ABOUT THIS EXERCISE: Every line in the records below with the string "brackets" is to be copied out.

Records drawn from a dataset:
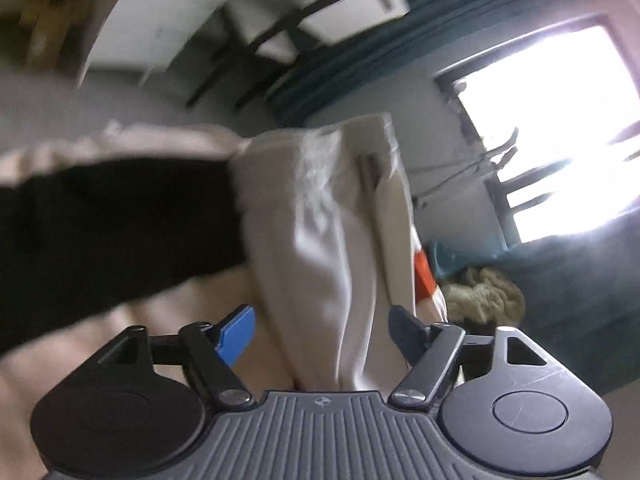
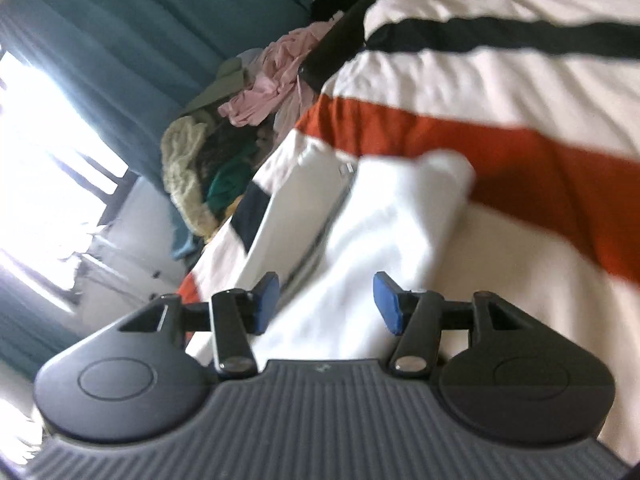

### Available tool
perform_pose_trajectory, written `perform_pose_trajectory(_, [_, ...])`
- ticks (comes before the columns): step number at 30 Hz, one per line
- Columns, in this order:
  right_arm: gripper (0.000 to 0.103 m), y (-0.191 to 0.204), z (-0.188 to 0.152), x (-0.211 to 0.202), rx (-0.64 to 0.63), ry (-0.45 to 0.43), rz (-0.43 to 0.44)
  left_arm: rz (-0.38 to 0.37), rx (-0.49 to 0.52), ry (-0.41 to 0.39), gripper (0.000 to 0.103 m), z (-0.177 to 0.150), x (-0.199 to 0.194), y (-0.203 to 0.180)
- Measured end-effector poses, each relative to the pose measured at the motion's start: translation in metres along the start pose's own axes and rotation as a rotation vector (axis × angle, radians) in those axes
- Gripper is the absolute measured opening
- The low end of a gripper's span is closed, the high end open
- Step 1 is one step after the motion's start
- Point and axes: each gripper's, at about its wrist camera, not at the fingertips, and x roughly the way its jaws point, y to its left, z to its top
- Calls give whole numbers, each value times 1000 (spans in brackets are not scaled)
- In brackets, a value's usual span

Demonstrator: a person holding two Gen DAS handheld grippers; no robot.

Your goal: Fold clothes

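Observation:
A pale cream garment [image 1: 320, 220] lies folded in a long strip on the bed, running away from my left gripper [image 1: 322, 328]. That gripper is open, its blue pads [image 1: 240, 330] standing on either side of the garment's near end without pressing it. In the right wrist view the same white garment [image 2: 380, 232] rests on the striped bedspread [image 2: 520, 152]. My right gripper [image 2: 326, 300] is open too, hovering over the cloth's near end with its pads apart. Both views are blurred.
A heap of mixed clothes [image 2: 224, 140], with a pink piece [image 2: 272, 76] on top, sits at the bed's far side by teal curtains [image 2: 100, 60]. A bright window [image 1: 560, 128] and a dark-legged chair [image 1: 280, 40] stand beyond the bed.

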Motion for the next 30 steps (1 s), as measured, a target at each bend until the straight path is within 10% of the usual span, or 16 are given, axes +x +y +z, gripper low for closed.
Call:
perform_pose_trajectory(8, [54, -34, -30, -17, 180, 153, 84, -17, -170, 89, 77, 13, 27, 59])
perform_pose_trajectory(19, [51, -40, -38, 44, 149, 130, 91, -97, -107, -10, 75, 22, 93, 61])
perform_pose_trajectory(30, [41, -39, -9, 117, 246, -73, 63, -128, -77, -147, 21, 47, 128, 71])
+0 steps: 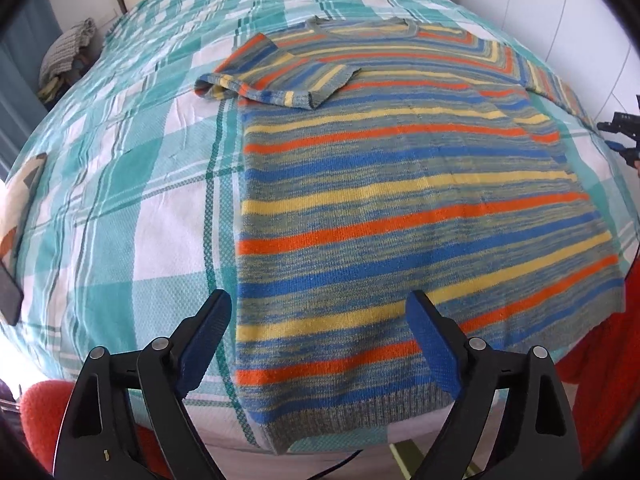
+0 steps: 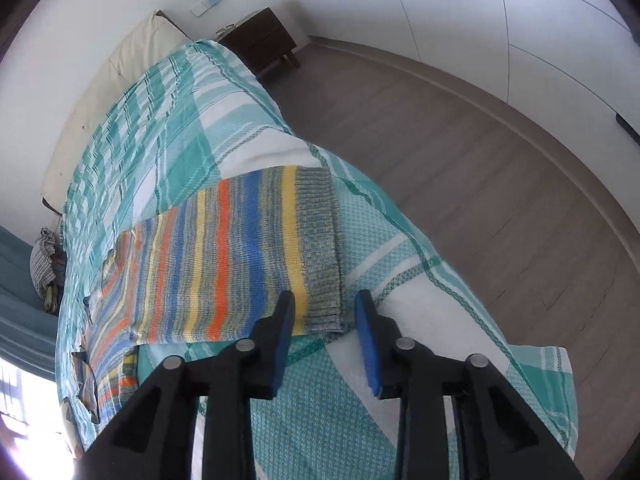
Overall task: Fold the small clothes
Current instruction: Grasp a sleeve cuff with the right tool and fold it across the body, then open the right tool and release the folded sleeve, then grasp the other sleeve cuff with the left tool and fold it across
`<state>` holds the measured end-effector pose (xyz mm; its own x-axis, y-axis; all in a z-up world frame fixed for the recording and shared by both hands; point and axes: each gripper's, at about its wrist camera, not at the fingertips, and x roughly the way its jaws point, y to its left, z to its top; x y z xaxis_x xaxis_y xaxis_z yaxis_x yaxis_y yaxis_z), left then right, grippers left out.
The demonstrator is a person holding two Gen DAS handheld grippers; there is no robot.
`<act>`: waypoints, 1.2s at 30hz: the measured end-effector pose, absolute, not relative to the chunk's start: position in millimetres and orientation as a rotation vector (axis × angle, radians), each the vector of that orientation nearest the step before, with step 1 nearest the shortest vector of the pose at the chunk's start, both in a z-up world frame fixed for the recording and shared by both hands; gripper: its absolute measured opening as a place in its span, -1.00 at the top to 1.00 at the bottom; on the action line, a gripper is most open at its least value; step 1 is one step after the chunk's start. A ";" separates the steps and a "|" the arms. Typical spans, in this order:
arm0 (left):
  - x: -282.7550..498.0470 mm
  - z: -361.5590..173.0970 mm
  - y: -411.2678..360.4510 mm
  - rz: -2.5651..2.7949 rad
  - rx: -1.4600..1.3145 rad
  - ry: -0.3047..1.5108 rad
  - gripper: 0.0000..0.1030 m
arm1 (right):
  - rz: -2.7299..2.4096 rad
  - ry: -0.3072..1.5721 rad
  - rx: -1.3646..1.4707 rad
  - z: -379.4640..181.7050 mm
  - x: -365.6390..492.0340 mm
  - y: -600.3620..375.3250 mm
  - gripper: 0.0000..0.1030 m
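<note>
Hovering spread left gripper point(image 1: 320, 340) over striped sweater's point(image 1: 400, 208) hem at bed's point(image 1: 160, 208) near edge | right gripper point(image 2: 325, 320) parted, empty, by cuff point(image 2: 320, 248) | sleeve-fold setup, likely

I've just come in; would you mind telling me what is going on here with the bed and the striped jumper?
A person with a handheld gripper in each hand is folding a striped knitted sweater laid flat on a bed with a teal checked cover. One sleeve is already folded across the chest. The left gripper stands open above the hem, holding nothing. The right gripper is open at the cuff of the other sleeve, which lies flat on the cover, ungripped.
</note>
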<state>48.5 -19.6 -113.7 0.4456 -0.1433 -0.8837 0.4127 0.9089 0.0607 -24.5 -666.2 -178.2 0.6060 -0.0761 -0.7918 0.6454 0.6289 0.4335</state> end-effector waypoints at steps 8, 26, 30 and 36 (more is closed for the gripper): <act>145.4 -15.0 -47.4 -0.507 0.213 0.815 -0.90 | -0.421 0.767 0.436 -103.9 -84.7 -580.1 -0.33; 242.8 -142.5 -69.0 -0.508 0.227 1.102 0.96 | -0.195 0.791 0.340 -127.8 -93.4 -441.4 -0.33; 254.5 -98.3 15.4 -0.365 -0.123 1.021 0.96 | -0.196 0.762 0.346 -123.7 -98.2 -443.0 -0.33; 279.7 -86.1 159.6 0.123 -0.321 0.939 0.97 | -0.196 0.773 0.354 -128.0 -94.6 -444.1 -0.33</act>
<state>279.7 159.6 -86.1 0.5875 -0.0351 -0.8085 -0.2421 0.9457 -0.2169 -94.6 -444.1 -128.0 0.7016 -0.0443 -0.7112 0.3007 0.9233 0.2392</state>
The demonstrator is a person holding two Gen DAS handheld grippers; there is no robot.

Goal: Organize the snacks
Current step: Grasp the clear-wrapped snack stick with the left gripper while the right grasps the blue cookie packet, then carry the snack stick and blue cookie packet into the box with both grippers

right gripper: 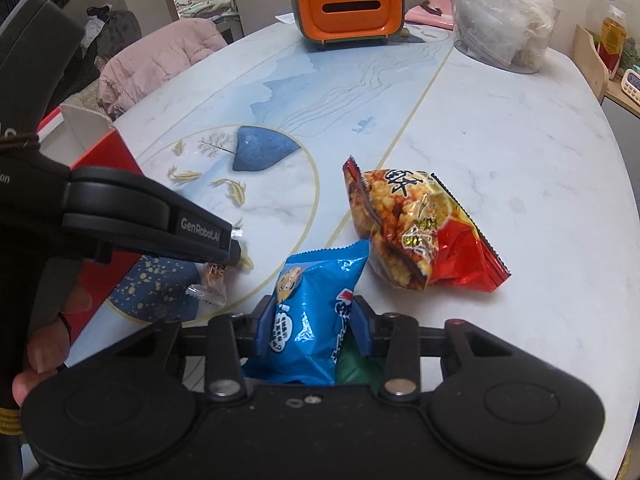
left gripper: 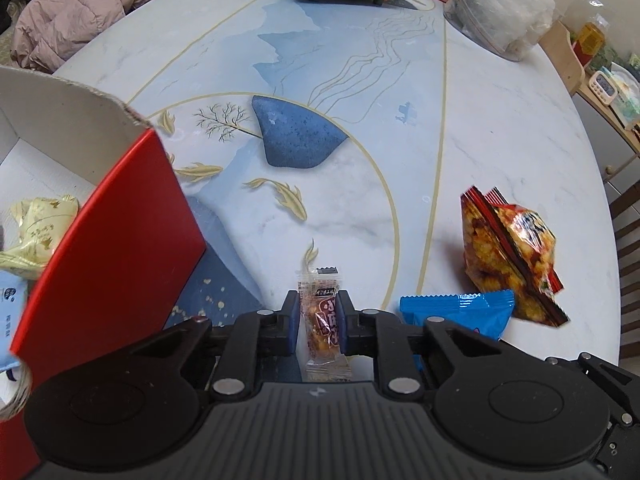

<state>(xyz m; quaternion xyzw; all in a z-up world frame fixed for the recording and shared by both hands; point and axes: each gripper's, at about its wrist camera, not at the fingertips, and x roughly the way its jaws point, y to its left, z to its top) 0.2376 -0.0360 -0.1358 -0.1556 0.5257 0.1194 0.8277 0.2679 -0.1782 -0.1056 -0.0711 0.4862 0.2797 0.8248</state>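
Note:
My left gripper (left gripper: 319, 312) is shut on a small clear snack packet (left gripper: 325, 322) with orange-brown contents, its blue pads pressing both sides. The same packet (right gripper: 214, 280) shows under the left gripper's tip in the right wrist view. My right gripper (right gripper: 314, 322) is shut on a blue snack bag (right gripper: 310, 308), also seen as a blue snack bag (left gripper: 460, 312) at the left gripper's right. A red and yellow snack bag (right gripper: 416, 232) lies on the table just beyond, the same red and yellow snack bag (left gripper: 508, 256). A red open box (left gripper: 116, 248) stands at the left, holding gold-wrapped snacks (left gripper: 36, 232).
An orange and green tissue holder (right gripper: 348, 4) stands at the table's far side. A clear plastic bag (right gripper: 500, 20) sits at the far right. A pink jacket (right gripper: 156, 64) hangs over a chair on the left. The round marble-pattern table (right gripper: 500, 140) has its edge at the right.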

SOLUTION FOR THIS EXERCISE:
- Calls give whole numbers, each value times 1000 (spans in brackets are not scaled)
- In brackets, a value's usual span

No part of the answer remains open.